### How to complete this task:
Apart from the images, output the data below exactly.

### Data:

========================

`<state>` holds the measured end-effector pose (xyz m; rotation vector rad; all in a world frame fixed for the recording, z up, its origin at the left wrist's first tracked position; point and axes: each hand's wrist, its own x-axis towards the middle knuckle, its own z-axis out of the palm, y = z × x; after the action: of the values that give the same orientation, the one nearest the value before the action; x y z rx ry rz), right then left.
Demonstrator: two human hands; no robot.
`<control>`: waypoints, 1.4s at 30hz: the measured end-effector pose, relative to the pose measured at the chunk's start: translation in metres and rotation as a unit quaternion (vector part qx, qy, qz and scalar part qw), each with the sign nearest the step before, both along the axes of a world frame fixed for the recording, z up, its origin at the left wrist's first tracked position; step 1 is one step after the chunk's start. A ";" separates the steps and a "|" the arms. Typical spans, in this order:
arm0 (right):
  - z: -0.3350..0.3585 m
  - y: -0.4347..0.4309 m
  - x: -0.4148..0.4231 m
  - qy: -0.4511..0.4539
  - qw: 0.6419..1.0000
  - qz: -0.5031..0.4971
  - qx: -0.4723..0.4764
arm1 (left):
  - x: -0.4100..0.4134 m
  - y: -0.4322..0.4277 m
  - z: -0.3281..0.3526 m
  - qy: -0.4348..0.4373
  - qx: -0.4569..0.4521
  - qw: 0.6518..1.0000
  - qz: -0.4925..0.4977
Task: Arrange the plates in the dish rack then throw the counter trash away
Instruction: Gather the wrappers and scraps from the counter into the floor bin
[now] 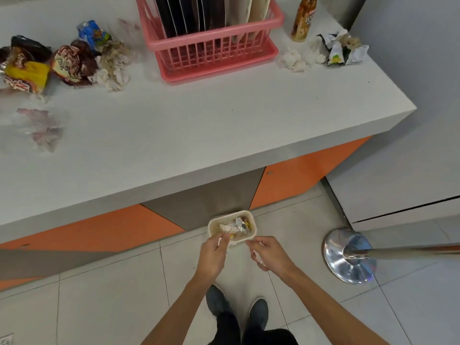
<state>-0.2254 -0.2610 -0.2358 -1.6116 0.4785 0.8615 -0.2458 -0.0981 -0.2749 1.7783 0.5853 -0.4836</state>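
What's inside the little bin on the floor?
Crumpled tissue and a shiny foil wrapper lie on top in the bin. Anything under them is hidden. The left hand and right hand, holding more trash, cover its near edge.

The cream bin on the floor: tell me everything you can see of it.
The cream bin is a small open tub with rounded corners, plastic by its look, upright on the tiled floor below the counter. Crumpled wrappers, foil and tissue, lie inside. Over its near rim the left hand pinches a yellowish scrap and the right hand grips white paper; contact with the rim cannot be told.
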 end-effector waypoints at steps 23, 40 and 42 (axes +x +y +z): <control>-0.423 -0.001 0.075 -0.120 0.971 0.125 -0.163 | 0.078 0.013 -0.391 -0.056 0.164 0.969 -0.174; -0.427 -0.014 0.084 0.021 0.986 0.092 -0.134 | 0.076 0.020 -0.390 -0.009 0.186 0.970 -0.156; -0.409 -0.015 0.078 -0.018 0.978 0.136 -0.155 | 0.069 0.016 -0.373 -0.015 0.172 0.974 -0.150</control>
<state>-0.1470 -0.2762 -0.6448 -2.0096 0.3865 0.9950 -0.1769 -0.0826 -0.6477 2.2172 0.3953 -0.5866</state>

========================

### Answer to this task:
`<state>` holds the measured end-effector pose (xyz m; rotation vector rad; all in a world frame fixed for the recording, z up, its origin at the left wrist's first tracked position; point and axes: each hand's wrist, its own x-axis towards the middle knuckle, its own z-axis out of the palm, y = z × x; after the action: of the values that give the same orientation, the one nearest the value before the action; x y z rx ry rz), right then left.
Demonstrator: two human hands; no robot.
`<control>`: waypoints, 1.4s at 30hz: the measured end-effector pose, relative to the pose measured at the chunk's start: translation in metres and rotation as a unit quaternion (vector part qx, qy, qz and scalar part qw), each with the sign nearest the step before, both along the axes of a world frame fixed for the recording, z up, its origin at the left wrist's first tracked position; step 1 is one step after the chunk's start. A ";" separates the steps and a "|" the arms. Typical spans, in this order:
arm0 (right):
  - z: -0.3350..0.3585 m
  - y: -0.4347..0.4309 m
  - x: -0.4148..0.4231 m
  - qy: -0.4511..0.4539
  - qw: 0.6419..1.0000
  - qz: -0.5031..0.4971
  - qx: -0.4723..0.4764
arm1 (left):
  - x: -0.4100..0.4134 m
  - y: -0.4322..0.4277 m
  - z: -0.3281..0.3526 m
  - qy: -0.4348..0.4373
  - qx: -0.4569..0.4521
  - qw: 0.6518..1.0000
  - qz: -0.4925..0.4977
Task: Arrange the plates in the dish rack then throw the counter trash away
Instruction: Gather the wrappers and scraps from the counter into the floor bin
[now] 
<state>-0.2254 -0.2610 -0.2358 -1.6116 0.4785 0.8615 -0.2458 -0.0981 -0.2749 1.7783 0.5853 -0.4836</state>
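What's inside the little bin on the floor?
Crumpled tissue and a shiny foil wrapper lie on top in the bin. Anything under them is hidden. The left hand and right hand, holding more trash, cover its near edge.

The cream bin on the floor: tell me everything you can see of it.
The cream bin is a small open tub with rounded corners, plastic by its look, upright on the tiled floor below the counter. Crumpled wrappers, foil and tissue, lie inside. Over its near rim the left hand pinches a yellowish scrap and the right hand grips white paper; contact with the rim cannot be told.
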 end-effector waypoints at steps 23, 40 and 42 (axes +x +y +z): <control>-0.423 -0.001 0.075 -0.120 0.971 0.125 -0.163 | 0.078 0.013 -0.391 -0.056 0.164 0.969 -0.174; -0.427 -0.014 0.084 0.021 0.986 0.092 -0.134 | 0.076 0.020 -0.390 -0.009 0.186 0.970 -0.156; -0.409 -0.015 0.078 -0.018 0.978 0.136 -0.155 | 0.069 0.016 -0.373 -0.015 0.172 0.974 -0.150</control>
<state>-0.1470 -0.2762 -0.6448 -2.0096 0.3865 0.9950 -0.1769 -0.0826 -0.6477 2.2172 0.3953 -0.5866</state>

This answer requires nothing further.